▶ Task brief: Lines below that include "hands" are the answer; copy each one.
---+---
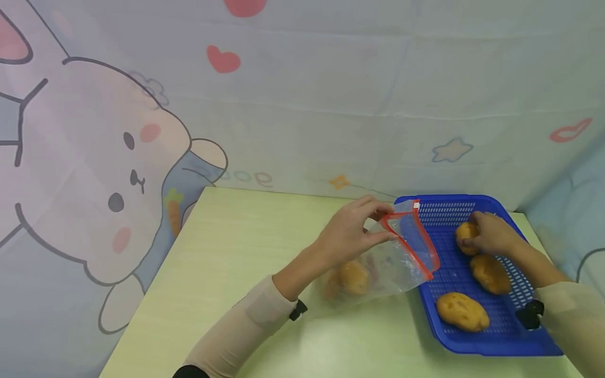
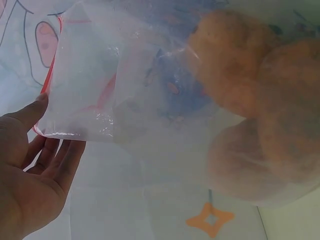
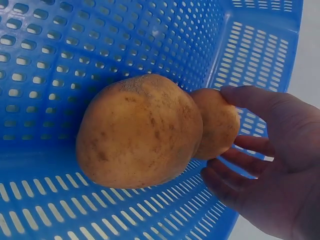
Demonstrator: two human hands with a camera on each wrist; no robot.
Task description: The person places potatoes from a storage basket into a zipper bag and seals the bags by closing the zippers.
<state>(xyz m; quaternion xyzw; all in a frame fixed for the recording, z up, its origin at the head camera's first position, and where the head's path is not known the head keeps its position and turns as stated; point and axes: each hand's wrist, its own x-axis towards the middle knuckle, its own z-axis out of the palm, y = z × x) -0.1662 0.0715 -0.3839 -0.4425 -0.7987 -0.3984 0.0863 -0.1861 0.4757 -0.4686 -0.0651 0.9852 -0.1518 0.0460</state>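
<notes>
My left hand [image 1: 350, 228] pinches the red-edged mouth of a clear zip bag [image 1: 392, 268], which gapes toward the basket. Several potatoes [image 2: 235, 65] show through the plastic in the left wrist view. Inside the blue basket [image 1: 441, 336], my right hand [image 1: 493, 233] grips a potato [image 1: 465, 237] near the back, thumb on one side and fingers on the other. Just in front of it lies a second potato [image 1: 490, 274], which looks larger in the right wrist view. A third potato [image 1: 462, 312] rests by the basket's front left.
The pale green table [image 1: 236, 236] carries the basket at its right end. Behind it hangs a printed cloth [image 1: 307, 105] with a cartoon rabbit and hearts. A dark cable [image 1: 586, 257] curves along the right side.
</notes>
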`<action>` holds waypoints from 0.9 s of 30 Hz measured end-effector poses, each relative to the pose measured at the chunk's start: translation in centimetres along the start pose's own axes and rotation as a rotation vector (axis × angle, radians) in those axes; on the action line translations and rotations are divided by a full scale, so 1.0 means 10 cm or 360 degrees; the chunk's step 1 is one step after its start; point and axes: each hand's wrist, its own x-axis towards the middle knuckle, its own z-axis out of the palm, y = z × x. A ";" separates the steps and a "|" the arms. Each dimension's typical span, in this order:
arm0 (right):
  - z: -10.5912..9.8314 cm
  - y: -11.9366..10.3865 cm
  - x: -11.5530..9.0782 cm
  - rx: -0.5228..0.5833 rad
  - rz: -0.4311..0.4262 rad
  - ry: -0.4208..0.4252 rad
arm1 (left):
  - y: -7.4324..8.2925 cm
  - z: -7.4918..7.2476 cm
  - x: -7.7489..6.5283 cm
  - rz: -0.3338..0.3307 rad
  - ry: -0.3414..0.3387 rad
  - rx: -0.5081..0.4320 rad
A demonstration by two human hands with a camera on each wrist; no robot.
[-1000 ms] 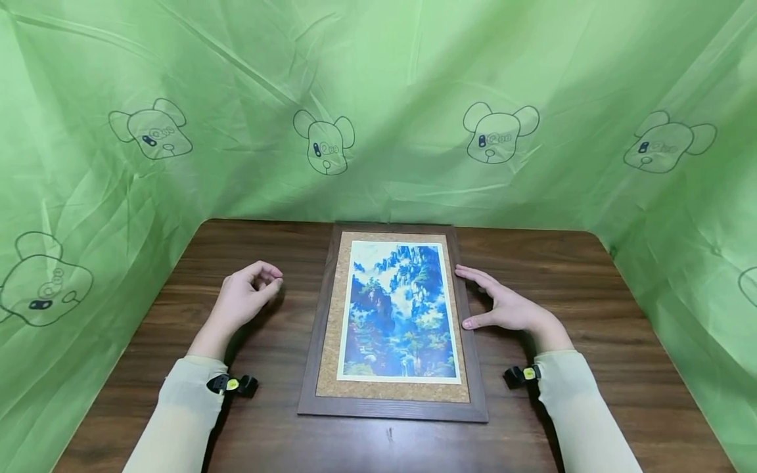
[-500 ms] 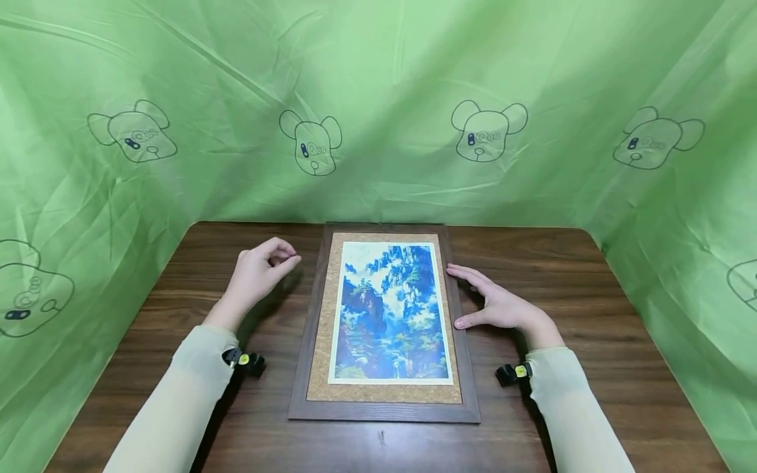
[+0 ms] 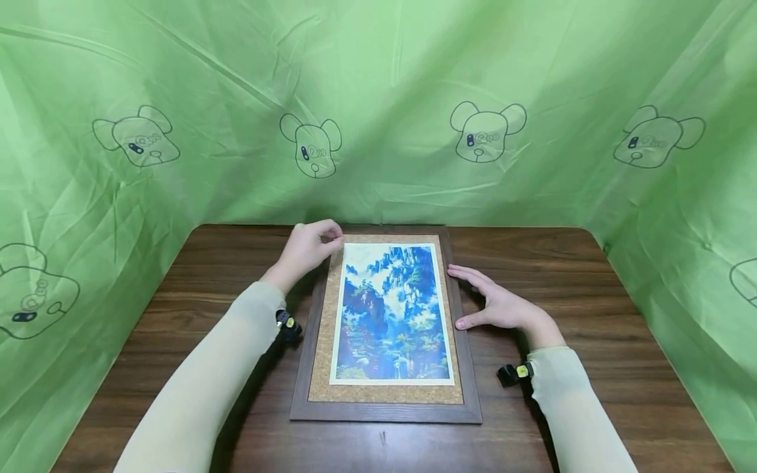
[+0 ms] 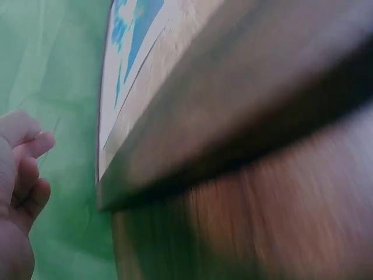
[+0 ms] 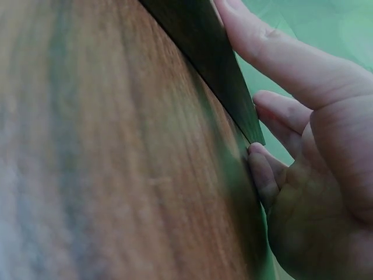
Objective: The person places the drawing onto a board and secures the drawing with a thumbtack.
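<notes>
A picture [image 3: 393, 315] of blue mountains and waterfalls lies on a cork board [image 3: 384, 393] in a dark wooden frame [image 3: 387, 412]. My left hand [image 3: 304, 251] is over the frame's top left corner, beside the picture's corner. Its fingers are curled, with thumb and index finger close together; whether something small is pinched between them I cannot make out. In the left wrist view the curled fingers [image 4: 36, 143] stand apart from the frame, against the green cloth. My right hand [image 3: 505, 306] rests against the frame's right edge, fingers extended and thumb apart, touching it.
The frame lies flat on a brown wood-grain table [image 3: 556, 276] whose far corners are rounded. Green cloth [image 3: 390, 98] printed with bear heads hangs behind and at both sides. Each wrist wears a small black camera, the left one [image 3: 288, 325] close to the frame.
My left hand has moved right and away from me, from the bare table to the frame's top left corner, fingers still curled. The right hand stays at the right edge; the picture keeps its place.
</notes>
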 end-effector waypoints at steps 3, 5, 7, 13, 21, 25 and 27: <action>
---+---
▶ Answer below:
Demonstrator: two human hands with a camera on each wrist; no robot.
A demonstration by two human hands with a camera on each wrist; no robot.

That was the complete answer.